PM2.5 sensors, also called dust sensors or particulate sensors, can be used to detect the dust concentration in the surrounding air, i.e., the PM2.5 value. According to aerodynamics, dust with a diameter less than 10μm that can enter the alveolar region is usually called respirable dust. Dust particles larger than 10μm mostly deposit via impact, mostly in the nasopharynx when inhaled, while dust smaller than 10μm can reach the deep respiratory tract. Dust deposited in the alveoli is mostly below 5μm.

PM10 refers to particulate matter in the ambient air with an aerodynamic equivalent diameter of less than or equal to 10μm. PM2.5 fine particles have small diameters, stay suspended in the atmosphere for a long time, disperse over long distances, and often contain large amounts of toxic and harmful substances, thus posing greater health risks. PM2.5 can enter the lungs and bloodstream, and if carrying pathogens, can severely affect the respiratory, cardiovascular, and even reproductive systems.

The working principle of dust sensors is based on light scattering. Microparticles and molecules scatter light when illuminated and absorb part of the light energy. When a parallel monochromatic light beam passes through the measured particle field, it is affected by scattering and absorption around the particles, attenuating the light intensity. The relative attenuation can then be used to determine the relative dust concentration in the field. The light intensity is proportional to the converted electrical signal, allowing calculation of dust concentration.
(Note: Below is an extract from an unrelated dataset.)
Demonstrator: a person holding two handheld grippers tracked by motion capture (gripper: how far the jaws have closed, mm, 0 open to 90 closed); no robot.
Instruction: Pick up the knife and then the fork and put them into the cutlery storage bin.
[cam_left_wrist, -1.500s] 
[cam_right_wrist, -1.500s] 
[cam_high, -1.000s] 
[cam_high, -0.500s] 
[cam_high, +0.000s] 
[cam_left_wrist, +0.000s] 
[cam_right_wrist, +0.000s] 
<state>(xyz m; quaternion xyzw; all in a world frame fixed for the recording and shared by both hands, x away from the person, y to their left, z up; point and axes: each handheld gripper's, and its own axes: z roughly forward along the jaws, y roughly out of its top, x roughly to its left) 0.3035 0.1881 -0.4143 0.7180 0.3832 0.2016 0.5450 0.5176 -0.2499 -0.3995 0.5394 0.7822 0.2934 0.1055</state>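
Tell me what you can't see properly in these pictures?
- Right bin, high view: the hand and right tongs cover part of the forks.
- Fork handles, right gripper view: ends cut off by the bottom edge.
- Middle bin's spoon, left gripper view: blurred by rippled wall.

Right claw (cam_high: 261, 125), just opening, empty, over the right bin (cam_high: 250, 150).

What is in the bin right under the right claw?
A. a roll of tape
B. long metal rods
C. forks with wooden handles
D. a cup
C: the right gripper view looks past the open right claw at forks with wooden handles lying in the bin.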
Dust sensors are designed to detect airborne particles. Inside, an infrared LED and a phototransistor are diagonally positioned, with their optical axes intersecting. When a dust-laden airflow passes through the intersection, dust reflects infrared light, and the reflected intensity is proportional to dust concentration. The phototransistor detects reflected light even from very fine particles like tobacco smoke. The infrared LED emits light, and the sensor receives the reflected intensity, outputting a signal. The signal intensity indicates dust concentration, and two different pulse-width modulation signals distinguish different dust particle concentrations.